This invention relates to a color cathode ray tube (CCRT) having an arc suppression structure to minimize surge currents from the CCRT caused by internal arcing, and more particularly relates to such a CCRT having feedback features for an auto-convergence system.
An automatic convergence system has recently been developed for high resolution CCRT displays expected to have application in such demanding fields as computer aided design (CAD) and cartography. See ELECTRONIC PRODUCTS, May 12, 1983, p. 17. Essential to such an auto-convergence system are certain feedback features in the CCRT, which provide information on the location of the scanning electron beams to a computer, which then corrects any misconvergence of the beams. Such feedback features include a phosphor pattern on the back or gun side of the tube's aperture mask, and a window in the side of the tube. When struck by the scanning electron beams, the phosphor pattern emits radiation, some of which is transmitted through the window and detected by an externally placed photomultiplier tube.
The window must not only be transparent to the emitted radiation but also must be sufficiently conductive to prevent localized charge build-up, which could distort the adjacent potential field, resulting in disturbance of the electron beam paths. A suitable window structure is described and claimed in co-pending U.S. patent application Ser. No. 448,468, base issue fee paid Apr. 15, 1985, and assigned to the present assignee.
In addition the getter flash, a deposit of gas-adsorbing material essential to adequate life of the CCRT, must be distributed in a manner to avoid both the phosphor pattern on the back of the mask and the window, to assure an adequate signal to the photomultiplier tube. Such a distribution is achieved in a getter structure described and claimed in U.S. patent application Ser. No. 449,897, filed Dec. 15, 1982, also assigned to the present assignee.

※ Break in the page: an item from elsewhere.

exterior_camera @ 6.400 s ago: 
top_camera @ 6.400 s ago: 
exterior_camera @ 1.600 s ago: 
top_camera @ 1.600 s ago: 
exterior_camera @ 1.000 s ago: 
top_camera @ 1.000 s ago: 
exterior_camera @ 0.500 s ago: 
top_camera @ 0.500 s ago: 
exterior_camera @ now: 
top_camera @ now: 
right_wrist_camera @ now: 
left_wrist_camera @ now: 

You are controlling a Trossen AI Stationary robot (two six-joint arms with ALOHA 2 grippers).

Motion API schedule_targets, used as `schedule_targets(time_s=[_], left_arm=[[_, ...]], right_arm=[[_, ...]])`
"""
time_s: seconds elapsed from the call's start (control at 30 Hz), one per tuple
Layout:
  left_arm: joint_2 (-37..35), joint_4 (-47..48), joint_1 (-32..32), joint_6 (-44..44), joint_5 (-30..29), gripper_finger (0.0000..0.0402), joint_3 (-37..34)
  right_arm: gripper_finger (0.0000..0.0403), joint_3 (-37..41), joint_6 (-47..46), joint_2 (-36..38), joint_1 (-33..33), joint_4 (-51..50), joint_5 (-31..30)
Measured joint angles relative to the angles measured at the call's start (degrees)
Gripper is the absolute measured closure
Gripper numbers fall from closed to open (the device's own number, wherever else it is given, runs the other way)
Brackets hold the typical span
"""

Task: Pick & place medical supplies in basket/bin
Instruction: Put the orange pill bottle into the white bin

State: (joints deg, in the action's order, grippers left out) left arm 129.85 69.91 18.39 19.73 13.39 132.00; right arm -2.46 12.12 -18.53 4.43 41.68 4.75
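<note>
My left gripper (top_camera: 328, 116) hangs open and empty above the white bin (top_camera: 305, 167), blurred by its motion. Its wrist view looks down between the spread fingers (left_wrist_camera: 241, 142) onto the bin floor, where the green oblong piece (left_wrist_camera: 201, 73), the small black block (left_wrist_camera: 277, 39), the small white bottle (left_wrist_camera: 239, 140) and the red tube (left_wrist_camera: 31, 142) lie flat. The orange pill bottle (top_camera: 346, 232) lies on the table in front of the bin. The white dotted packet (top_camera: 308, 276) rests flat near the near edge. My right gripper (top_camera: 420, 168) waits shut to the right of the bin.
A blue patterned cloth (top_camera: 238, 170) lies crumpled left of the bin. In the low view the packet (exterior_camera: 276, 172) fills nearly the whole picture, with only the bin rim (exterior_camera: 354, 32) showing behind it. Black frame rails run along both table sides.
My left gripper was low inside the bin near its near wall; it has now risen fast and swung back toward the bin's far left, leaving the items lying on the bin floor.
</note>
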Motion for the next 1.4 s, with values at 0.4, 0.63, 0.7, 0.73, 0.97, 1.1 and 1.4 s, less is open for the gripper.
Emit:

However, the feedback CCRT shares a common problem with other CCRTs, that is, susceptibility to high surge currents caused by internal arcing. Such susceptibility to arcing is not surprising in view of typical operating potentials as large as 25 to 30 kilovolts, and the large potential differences between various tube components, especially the closely spaced gun electrodes. Steps are taken during manufacture to minimize arcing during later tube operation, especially the step of high voltage conditioning in which a voltage of 40 kilovolts or more is applied between the terminal high voltage electrode and the adjacent electrode of the electron gun to remove projections and foreign matter from the inter-electrode spacing. Despite this and other precautions, occasional arcing does occur, resulting in momentary surge currents as high as 400 amps, which can be devastating to electrical components outside the CCRT. Thus, numerous structures have been proposed to reduce or dissipate such surge currents inside the CCRT. (For internal high resistance coatings in the neck and funnel regions of the tube, see, for example, U.S. Pat. Nos. 2,829,292; 3,555,617; 3,961,221; 3,959,686; 4,249,107; 4,280,931 and German Pat. No. 2,634,102). (For discrete resistors between the getter wand and the gun, see, for example, U.S. Pat. Nos. 3,355,617; 4,101,803 and 4,255,689). (For a spark gap across such a resistor, see U.S. Pat. No. 4,234,816). (For discrete resistors between the internal conductive coating and the convergence cup, see, for example, U.S. Pat. No. 3,295,008 and British Pat. Nos. 1,353,872 and 1,448,223). (For discrete resistors between various gun components, see U.S. Pat. No. 4,345,185 and Japanese application No. 40,12432). (For getters placed to avoid shorting of the internal coating or discrete resistors, see, for example, U.S. Pat. Nos. 3,979,633; 4,182,974; and 4,230,966).
High resistance coatings in the neck region can be effective "surge limiters" by suppressing arc currents during tube operation, but such coatings hinder high voltage conditioning during processing. U.S. Pat. No. 3,959,686 addresses this problem by placing the high resistance coating between two lower resistance coatings in the neck and the mask-screen areas, respectively. Two anode buttons are provided in the tube wall, one conventionally placed in the upper (low resistance) coating to provide the tube operating potential, and the other placed in the lower (low resistive) coating to provide the conditioning potential. Thus, the middle (high resistance) coating can function as a surge limiter without interfering with conditioning. However, such a tube structure is complex and expensive to produce.
Another problem associated with high resistance coatings in the neck region is that their effectiveness may be reduced or eliminated by the getter assembly or getter flash or both forming a conductive bridge across the coating. Solutions offered to avoid this problem include moving the getter away from the neck region, for example, to the mask (U.S. Pat. No. 3,979,633), and placing a resistor between the getter wand and the gun convergence cup (U.S. Pat. No. 4,101,803). Moving the getter to the mask results in getter flash deposits on the back side of the mask. This is, of course, undesirable in the feedback CCRT. Placing a resistor between the wand and the cup risks shorting of the resistor, unless the getter flash is directed away from the resistor, i.e., toward the mask (U.S. Pat. No. 3,355,617).